What is expected | The expected output is the complete data, reproduced exactly.

##### The data

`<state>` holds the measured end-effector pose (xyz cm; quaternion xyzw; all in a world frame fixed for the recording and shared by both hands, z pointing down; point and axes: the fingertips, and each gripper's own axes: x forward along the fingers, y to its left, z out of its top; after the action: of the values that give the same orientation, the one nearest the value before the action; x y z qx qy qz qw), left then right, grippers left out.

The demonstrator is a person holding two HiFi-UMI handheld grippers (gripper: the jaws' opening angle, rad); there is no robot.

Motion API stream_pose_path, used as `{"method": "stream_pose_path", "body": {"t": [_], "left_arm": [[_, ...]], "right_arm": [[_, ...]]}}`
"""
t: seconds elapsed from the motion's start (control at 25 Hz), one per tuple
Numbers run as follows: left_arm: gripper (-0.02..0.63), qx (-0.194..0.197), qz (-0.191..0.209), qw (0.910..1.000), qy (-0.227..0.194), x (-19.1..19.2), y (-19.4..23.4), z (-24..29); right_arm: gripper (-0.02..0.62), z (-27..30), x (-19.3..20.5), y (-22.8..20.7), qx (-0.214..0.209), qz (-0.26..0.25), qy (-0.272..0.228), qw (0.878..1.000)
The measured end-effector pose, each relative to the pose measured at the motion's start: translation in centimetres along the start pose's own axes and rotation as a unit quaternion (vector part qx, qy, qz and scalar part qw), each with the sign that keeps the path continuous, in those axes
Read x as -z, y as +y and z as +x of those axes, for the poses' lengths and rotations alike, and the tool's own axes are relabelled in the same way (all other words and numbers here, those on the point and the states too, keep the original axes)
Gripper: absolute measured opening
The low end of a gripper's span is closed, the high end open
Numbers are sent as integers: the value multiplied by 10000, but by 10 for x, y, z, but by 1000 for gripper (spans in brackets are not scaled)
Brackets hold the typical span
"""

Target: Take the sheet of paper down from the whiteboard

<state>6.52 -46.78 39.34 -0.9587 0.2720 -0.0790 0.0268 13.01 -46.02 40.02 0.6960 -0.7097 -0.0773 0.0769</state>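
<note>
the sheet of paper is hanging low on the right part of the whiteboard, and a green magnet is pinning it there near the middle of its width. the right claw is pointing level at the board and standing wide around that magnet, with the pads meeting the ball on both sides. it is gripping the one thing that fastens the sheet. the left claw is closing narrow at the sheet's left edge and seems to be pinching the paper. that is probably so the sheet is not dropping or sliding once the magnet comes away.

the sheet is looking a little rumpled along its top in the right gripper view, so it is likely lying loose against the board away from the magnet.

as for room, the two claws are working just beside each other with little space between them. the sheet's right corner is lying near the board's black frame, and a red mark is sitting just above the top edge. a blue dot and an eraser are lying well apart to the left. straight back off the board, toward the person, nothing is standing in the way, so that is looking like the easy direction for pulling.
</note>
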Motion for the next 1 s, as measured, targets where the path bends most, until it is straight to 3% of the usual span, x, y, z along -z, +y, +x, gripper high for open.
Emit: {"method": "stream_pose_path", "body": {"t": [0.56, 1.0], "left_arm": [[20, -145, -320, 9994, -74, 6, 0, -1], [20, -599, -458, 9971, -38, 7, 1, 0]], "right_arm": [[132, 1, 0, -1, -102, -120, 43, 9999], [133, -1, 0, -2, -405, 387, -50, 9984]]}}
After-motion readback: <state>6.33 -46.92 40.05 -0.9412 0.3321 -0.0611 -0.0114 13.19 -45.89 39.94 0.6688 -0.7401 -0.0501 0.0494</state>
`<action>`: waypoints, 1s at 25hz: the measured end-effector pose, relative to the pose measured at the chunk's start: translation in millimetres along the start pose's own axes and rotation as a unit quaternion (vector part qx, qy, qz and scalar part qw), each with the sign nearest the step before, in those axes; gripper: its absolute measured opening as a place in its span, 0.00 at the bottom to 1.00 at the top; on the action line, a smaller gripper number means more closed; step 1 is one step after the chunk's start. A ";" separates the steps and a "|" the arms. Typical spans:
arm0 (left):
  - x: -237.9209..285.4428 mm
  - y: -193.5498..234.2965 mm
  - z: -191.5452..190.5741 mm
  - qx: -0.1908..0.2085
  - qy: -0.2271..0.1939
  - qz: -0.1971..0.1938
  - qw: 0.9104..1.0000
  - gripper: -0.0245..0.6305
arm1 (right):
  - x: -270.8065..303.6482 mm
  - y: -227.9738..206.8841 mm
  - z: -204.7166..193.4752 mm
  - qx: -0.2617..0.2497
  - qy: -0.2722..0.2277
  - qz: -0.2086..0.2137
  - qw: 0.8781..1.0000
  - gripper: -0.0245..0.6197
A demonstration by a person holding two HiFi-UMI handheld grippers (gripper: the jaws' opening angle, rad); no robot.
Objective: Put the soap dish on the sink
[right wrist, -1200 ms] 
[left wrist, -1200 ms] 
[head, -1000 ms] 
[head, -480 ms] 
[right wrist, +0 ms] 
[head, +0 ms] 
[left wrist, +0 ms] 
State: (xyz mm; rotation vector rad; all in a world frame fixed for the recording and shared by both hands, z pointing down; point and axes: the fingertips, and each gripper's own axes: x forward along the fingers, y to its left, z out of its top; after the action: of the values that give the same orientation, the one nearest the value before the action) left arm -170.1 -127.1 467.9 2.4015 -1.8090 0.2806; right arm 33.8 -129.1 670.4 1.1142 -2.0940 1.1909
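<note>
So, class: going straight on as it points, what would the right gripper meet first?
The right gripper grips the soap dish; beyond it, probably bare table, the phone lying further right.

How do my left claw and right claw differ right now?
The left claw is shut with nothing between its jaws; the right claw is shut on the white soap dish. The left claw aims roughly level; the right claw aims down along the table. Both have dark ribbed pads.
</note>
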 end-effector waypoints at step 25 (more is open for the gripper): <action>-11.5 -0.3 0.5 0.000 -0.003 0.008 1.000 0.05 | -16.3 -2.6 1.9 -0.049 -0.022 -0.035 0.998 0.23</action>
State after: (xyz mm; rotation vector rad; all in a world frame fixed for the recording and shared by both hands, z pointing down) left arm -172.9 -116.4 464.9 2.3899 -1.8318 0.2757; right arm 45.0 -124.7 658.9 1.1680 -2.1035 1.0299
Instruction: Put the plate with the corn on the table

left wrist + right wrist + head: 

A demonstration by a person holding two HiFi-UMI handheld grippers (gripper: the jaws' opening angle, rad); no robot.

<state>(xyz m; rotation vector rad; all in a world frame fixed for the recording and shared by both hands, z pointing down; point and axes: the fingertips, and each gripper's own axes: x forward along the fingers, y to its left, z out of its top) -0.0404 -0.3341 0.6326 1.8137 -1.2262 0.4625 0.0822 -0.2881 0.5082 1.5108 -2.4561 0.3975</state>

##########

Answer below |
`<state>` holds the measured end-effector pose (xyz cm; quaternion xyzw; all in a world frame fixed for the recording and shared by both hands, z pointing down; point and axes: the fingertips, and each gripper's own axes: x forward along the fingers, y to its left, z out of its top; after the action: of the values that give the same orientation, the one nearest the value before the action; x y z qx qy qz qw), left then right, grippers left out.

The demonstrator is a person holding two HiFi-UMI handheld grippers (gripper: the jaws' opening angle, rad); there is no robot.

Motion API stream_pose_path, used as `{"method": "stream_pose_path", "body": {"t": [_], "left_arm": [[_, ...]], "right_arm": [[_, ...]]}}`
"""
t: seconds elapsed from the motion's start (control at 25 Hz), one per tuple
Numbers run as follows: left_arm: gripper (-0.02..0.63), qx (-0.194..0.197), qz (-0.191..0.209), qw (0.910..1.000), qy (-0.227..0.194), x (-19.1..19.2), y (-19.4..23.4), z (-24..29); right_arm: gripper (-0.02..0.62), z (-27..30), x (-19.3..20.5), y (-22.8..20.7), qx (-0.214..0.209), qz (-0.26..0.25), qy (-0.272..0.228), qw (0.878..1.000)
The measured end-effector pose, each relative to the pose measured at the motion's start: translation in centimetres along the start pose's own axes and rotation as a unit quaternion (vector part qx, qy, qz and scalar part qw), each with the sign that keeps the path continuous, in those axes
Read x as -z, y as +y and z as +x of those axes, for the poses' lengths and rotations alike, and the tool's own axes are relabelled in the same way (all other words and numbers here, those on the point and the states too, keep the original axes)
Gripper: absolute measured opening
The low end of a gripper's span is closed, the high end open
Numbers are sent as integers: the value multiplied by 10000, but by 10 for x, y, z, but by 1000 for gripper (spans in brackets are not scaled)
Brackets hold the typical span
"""

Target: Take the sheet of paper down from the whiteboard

<state>6.52 -46.78 39.34 -0.9587 0.2720 -0.0790 0.0268 13.01 -46.02 40.02 0.6960 -0.7097 -0.0773 0.0769</state>
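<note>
the sheet of paper is hanging low on the right part of the whiteboard, and a green magnet is pinning it there near the middle of its width. the right claw is pointing level at the board and standing wide around that magnet, with the pads meeting the ball on both sides. it is gripping the one thing that fastens the sheet. the left claw is closing narrow at the sheet's left edge and seems to be pinching the paper. that is probably so the sheet is not dropping or sliding once the magnet comes away.

the sheet is looking a little rumpled along its top in the right gripper view, so it is likely lying loose against the board away from the magnet.

as for room, the two claws are working just beside each other with little space between them. the sheet's right corner is lying near the board's black frame, and a red mark is sitting just above the top edge. a blue dot and an eraser are lying well apart to the left. straight back off the board, toward the person, nothing is standing in the way, so that is looking like the easy direction for pulling.
</note>
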Motion for the next 1 s, as measured, targets where the path bends most, until it is straight to 3% of the usual span, x, y, z along -z, +y, +x, gripper high for open.
Emit: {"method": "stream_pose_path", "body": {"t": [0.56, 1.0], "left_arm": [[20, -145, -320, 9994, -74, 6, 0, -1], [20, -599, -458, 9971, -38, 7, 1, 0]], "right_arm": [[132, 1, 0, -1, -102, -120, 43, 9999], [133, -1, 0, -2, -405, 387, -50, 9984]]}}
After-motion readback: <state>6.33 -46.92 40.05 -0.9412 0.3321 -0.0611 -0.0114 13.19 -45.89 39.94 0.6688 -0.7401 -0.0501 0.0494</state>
`<action>`: waypoints, 1s at 25hz: the measured end-effector pose, relative to the pose measured at the chunk's start: translation in millimetres along the start pose's own axes and rotation as a unit quaternion (vector part qx, qy, qz and scalar part qw), each with the sign nearest the step before, in those axes; gripper: its absolute measured opening as a place in its span, 0.00 at the bottom to 1.00 at the top; on the action line, a smaller gripper number means more closed; step 1 is one step after the chunk's start. A ";" separates the steps and a "|" the arms. Typical spans:
arm0 (left):
  - x: -237.9209..285.4428 mm
  - y: -193.5498..234.2965 mm
  - z: -191.5452..190.5741 mm
  - qx: -0.1908..0.2085
  - qy: -0.2271..0.1939
  - qz: -0.1971..0.1938
  - qw: 0.9104..1.0000
  - gripper: -0.0245..0.6305
arm1 (right):
  - x: -270.8065..303.6482 mm
  - y: -227.9738..206.8841 mm
  - z: -204.7166..193.4752 mm
  - qx: -0.2617..0.2497
  - qy: -0.2722..0.2277
  - qz: -0.2086..0.2137
  - qw: 0.8781..1.0000
  - gripper: -0.0245..0.6197
A demonstration by a person holding two HiFi-UMI handheld grippers (gripper: the jaws' opening angle, rad); no robot.
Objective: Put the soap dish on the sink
[right wrist, -1200 ms] 
[left wrist, -1200 ms] 
[head, -1000 ms] 
[head, -480 ms] 
[right wrist, +0 ms] 
[head, +0 ms] 
[left wrist, +0 ms] 
State: (xyz mm; rotation vector rad; all in a world frame fixed for the recording and shared by both hands, z pointing down; point and axes: the fingertips, and each gripper's own axes: x forward along the fingers, y to its left, z out of its top; after the action: of the values that give the same orientation, the one nearest the value before the action) left arm -170.1 -127.1 467.9 2.4015 -1.8090 0.2806; right arm 33.8 -129.1 670.4 1.1142 -2.0940 1.1909
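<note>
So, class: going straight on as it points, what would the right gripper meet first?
The right gripper grips the soap dish; beyond it, probably bare table, the phone lying further right.

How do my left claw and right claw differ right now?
The left claw is shut with nothing between its jaws; the right claw is shut on the white soap dish. The left claw aims roughly level; the right claw aims down along the table. Both have dark ribbed pads.
</note>
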 end-effector waypoints at step 25 (more is open for the gripper): <action>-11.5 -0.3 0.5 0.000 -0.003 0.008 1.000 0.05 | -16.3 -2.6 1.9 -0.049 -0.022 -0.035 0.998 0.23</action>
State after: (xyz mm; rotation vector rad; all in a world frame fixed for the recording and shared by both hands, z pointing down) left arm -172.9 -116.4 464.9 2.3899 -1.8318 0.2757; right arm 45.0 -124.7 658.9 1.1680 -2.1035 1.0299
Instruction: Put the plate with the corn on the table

left wrist + right wrist + head: 

A demonstration by a person holding two HiFi-UMI handheld grippers (gripper: the jaws' opening angle, rad); no robot.

<state>(xyz m; rotation vector rad; all in a world frame fixed for the recording and shared by both hands, z pointing down; point and axes: the fingertips, and each gripper's own axes: x forward along the fingers, y to its left, z out of its top) -0.0404 -0.3341 0.6326 1.8137 -1.2262 0.4625 0.0822 -0.2881 0.5082 1.5108 -2.4561 0.3975</state>

The response to the exercise is complete.